YOUR OBJECTIVE =
Find the string "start" in the data, then copy every line where it is found.

DATA SEGMENT =
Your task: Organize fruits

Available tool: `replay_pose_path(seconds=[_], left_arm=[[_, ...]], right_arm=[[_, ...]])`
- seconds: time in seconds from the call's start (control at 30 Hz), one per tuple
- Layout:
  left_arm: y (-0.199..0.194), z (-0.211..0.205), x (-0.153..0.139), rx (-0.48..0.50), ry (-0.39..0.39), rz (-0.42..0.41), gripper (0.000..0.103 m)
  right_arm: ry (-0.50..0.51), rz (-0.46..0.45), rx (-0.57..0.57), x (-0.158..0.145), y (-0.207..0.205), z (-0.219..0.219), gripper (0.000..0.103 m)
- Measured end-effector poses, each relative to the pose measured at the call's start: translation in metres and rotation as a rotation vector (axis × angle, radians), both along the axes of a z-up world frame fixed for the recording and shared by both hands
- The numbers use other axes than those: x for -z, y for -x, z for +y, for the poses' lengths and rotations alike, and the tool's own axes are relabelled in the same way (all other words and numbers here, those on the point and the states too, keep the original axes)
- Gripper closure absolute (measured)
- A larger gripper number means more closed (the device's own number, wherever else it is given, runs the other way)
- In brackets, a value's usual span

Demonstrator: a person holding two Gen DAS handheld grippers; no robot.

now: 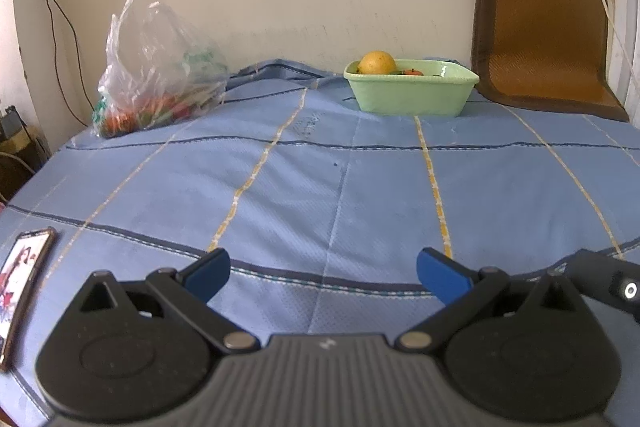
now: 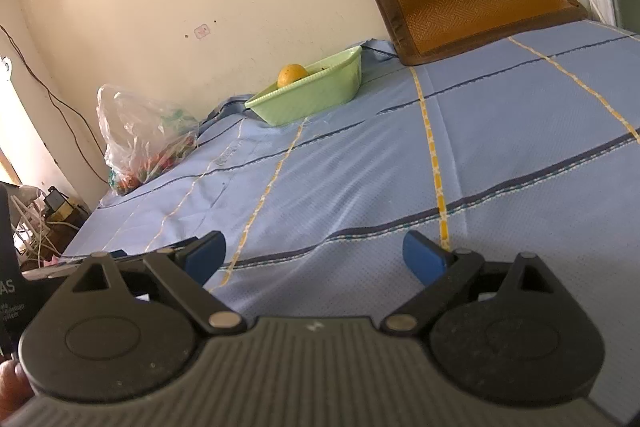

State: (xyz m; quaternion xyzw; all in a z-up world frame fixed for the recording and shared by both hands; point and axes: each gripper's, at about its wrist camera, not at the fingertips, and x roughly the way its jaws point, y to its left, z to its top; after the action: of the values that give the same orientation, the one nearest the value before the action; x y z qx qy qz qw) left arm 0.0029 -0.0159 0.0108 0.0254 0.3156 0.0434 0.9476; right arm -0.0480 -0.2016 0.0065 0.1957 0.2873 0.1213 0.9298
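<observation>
Left gripper (image 1: 323, 277) spread wide, blue pads (image 1: 208, 277) apart, nothing between, low over blue striped bedsheet (image 1: 320, 187). Right gripper (image 2: 314, 259) likewise released and empty, tilted over same sheet. Phone (image 1: 24, 279) lying flat on sheet at near left of left gripper. Far end by wall: green plastic basin (image 1: 412, 93) holding large yellow-orange fruit (image 1: 376, 63) plus small orange-red fruit (image 1: 414, 71) beside it. Clear plastic bag (image 1: 156, 75) well left of basin, upright-ish, with orange and green produce at bottom. Brown woven mat (image 1: 544, 31) leaning on wall just right of basin.
</observation>
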Motion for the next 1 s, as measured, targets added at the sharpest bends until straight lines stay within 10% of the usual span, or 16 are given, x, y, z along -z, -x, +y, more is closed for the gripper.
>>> replay_pose_path(seconds=[1.0], left_arm=[[0.006, 0.002, -0.015, -0.011, -0.004, -0.074, 0.000]], right_arm=[[0.001, 0.000, 0.001, 0.000, -0.004, -0.001, 0.006]])
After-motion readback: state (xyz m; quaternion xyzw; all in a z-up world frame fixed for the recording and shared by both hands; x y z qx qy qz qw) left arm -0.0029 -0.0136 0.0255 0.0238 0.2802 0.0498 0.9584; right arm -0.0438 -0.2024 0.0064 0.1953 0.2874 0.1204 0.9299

RESULT =
- seconds: time in seconds from the call's start (control at 30 Hz), one per tuple
- Measured end-effector poses, each relative to the pose measured at the call's start: translation in metres and rotation as a rotation vector (axis × angle, radians), both along the axes of a z-up world frame fixed for the recording and shared by both hands

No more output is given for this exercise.